PROMPT ::
Within the listing that follows, reproduce exactly the lines starting at the line with "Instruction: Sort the" and ending at the line with "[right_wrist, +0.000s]", inclusive, and only those. Pictures are dropped.

··· DATA EXCERPT ···

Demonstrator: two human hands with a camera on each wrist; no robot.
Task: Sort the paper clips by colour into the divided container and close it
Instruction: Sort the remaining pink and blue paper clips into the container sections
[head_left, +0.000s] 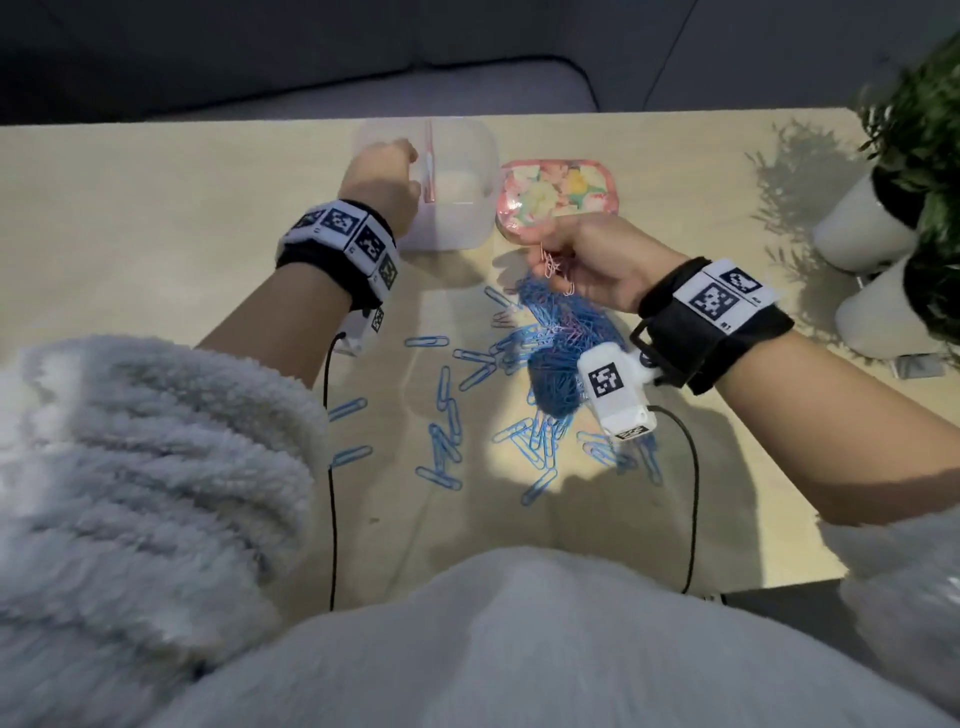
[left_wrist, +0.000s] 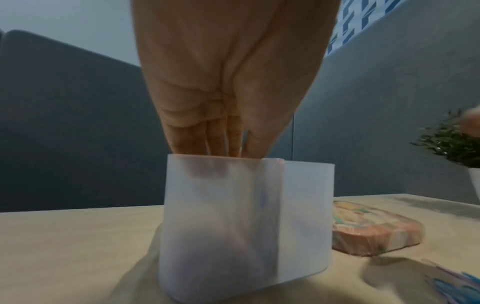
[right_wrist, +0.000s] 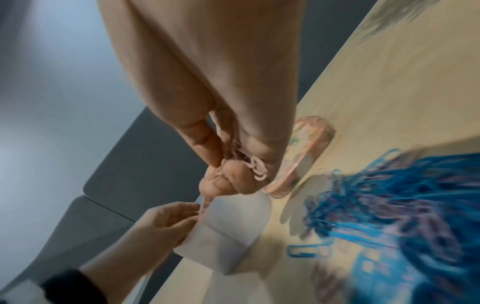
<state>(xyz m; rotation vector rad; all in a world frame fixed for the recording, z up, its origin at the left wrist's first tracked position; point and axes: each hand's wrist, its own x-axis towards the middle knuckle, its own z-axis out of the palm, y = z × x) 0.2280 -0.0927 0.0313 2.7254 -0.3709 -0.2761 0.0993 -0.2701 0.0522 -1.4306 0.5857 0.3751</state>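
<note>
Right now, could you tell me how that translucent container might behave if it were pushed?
The container looks thin-walled and nearly empty, so probably light and apt to slide. It stands fairly tall, so it might tip; the left hand at its rim likely steadies it.

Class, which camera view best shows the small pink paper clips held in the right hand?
The right wrist view: the small pink paper clips sit close up, pinched by the right hand. The head view shows them smaller, dangling above the blue pile. The left wrist view shows none of them, only a blurred bit of that hand at its right edge.
</note>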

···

YOUR SOLUTION ::
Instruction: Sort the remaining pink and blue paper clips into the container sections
[head_left, +0.000s] 
[left_wrist, +0.000s] 
[right_wrist, +0.000s] 

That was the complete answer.